Le nom d’Hippocrate a été très commun en Grèce. Il ne faut confondre avec le médecin de Cos, ni l’Hippocrate dont les enfants servirent de but aux railleries d’Aristophane, dans les Nuées, et d’Eupolis dans les Tribus ; ni l’Hippocrate contre lequel l’orateur Antiphon prononça un discours[3] ; ni Hippocrate de Chios, mathématicien célèbre qui, le premier, parvint à carrer une portion de cercle (ménisque ou lunule).

Le témoignage contemporain de Platon, sinon d’Aristophane, suffit pour nous donner la certitude de l’existence d’Hippocrate, pour fixer son époque, et pour nous faire juger de sa réputation ; mais il se tait sur tout le reste. Interrogeons ses biographes. Outre des fragments disséminés dans différents auteurs, nous avons trois biographies d’Hippocrate : l’une qui porte le nom de Soranus, et qui sans doute est un extrait de celle de Soranus d’Éphèse ; l’autre se trouve dans Suidas ; et la troisième dans Tzetzès[4]. Ces écrivains, qui par eux-mêmes n’ont aucune autorité, ont puisé leurs renseignements dans des écrivains antérieurs. Ce sont Ératosthène, Phérécyde, Apollodore, Arius de Tarse, Soranus de Cos, Histomaque et Andréas. Il importe d’examiner quelle foi ils méritent.
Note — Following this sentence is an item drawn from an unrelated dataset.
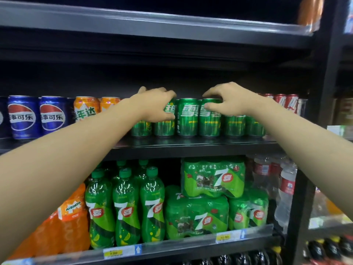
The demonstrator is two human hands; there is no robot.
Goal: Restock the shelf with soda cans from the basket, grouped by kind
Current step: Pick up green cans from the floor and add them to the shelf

Ératosthène, Phérécyde, Apollodore et Arius de Tarse avaient écrit sur la généalogie des asclépiades. Ce Phérécyde est tout à fait inconnu ; on n’en trouve pas mention ailleurs que dans la biographie d’Hippocrate ; Arius de Tarse l’est également, à moins que ce ne soit celui dont Galien parle en divers endroits[5] ; mais, dans ce cas, il serait très postérieur aux faits qu’il raconta. Apollodore a vécu vers le milieu du deuxième siècle avant J.-C. C’est donc encore une autorité tout à fait incompétente. Ératosthène mérite beaucoup plus d’attention ; c’était un savant astronome qui fleurit à Alexandrie vers l’an 260 avant J.-C., environ deux cents ans après Hippocrate. Ses recherches, qui ont embrassé la chronologie, ne paraissent pas avoir eu d’autre objet, touchant le médecin de Cos, que sa généalogie. Sur ce point elles sont dignes de beaucoup de confance, au moins dans ce qui est relatif à l’époque de la naissance d’Hippocrate. Car il était astronome, chronologiste, et trouvait, à la grande bibliothèque d’Alexandrie, une foule de documents depuis long-temps anéantis.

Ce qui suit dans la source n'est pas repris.